Terk edilmiş Ezîdî mezarları gibi beklemekte çatlayan taş
çemberini çizmiş gün doğumuna kalmamaya kararlı
su kurumaz saklanır bir buluta. Bil– ki oradadır ışık
yağmur ve gökkuşağı hatta umut. Oradadır, şu dağların
ardında. Yola çık boyun eğme!
Gözleri beyaz bir tanrıya kanmış küçük bir çocuksun
çalınmış yılların, haraca bağlanmış bir ihtiyarsın
tuz için değil, merhaba demek için çal kapılarını. Anlat
başka mümkününü, kırılıp dökülme.
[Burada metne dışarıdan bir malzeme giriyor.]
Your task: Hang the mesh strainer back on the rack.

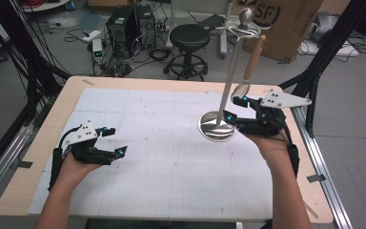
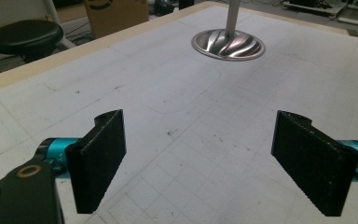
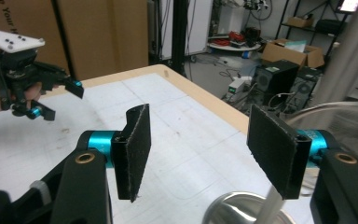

Ölmek de olası
sakın ha boyun eğme!
Geçtiğin tümsekler, çukurlar, yer çekimi, cezaevleri,
koğuşlar, devlet parasız yatılı ranzaları yahut yetimhaneler,
sakal tıraşı olmuş sabahın körü, kendine sığınmacı,
özgürlüğe kaçak yolcular, tomalar. Ki kral çıplak! İnsan ki
kötücül bir huy var köklerinde durdukça çoğalan, azgın, bitimsiz.
Ama sen vazgeçme. Diren ve boyun eğme!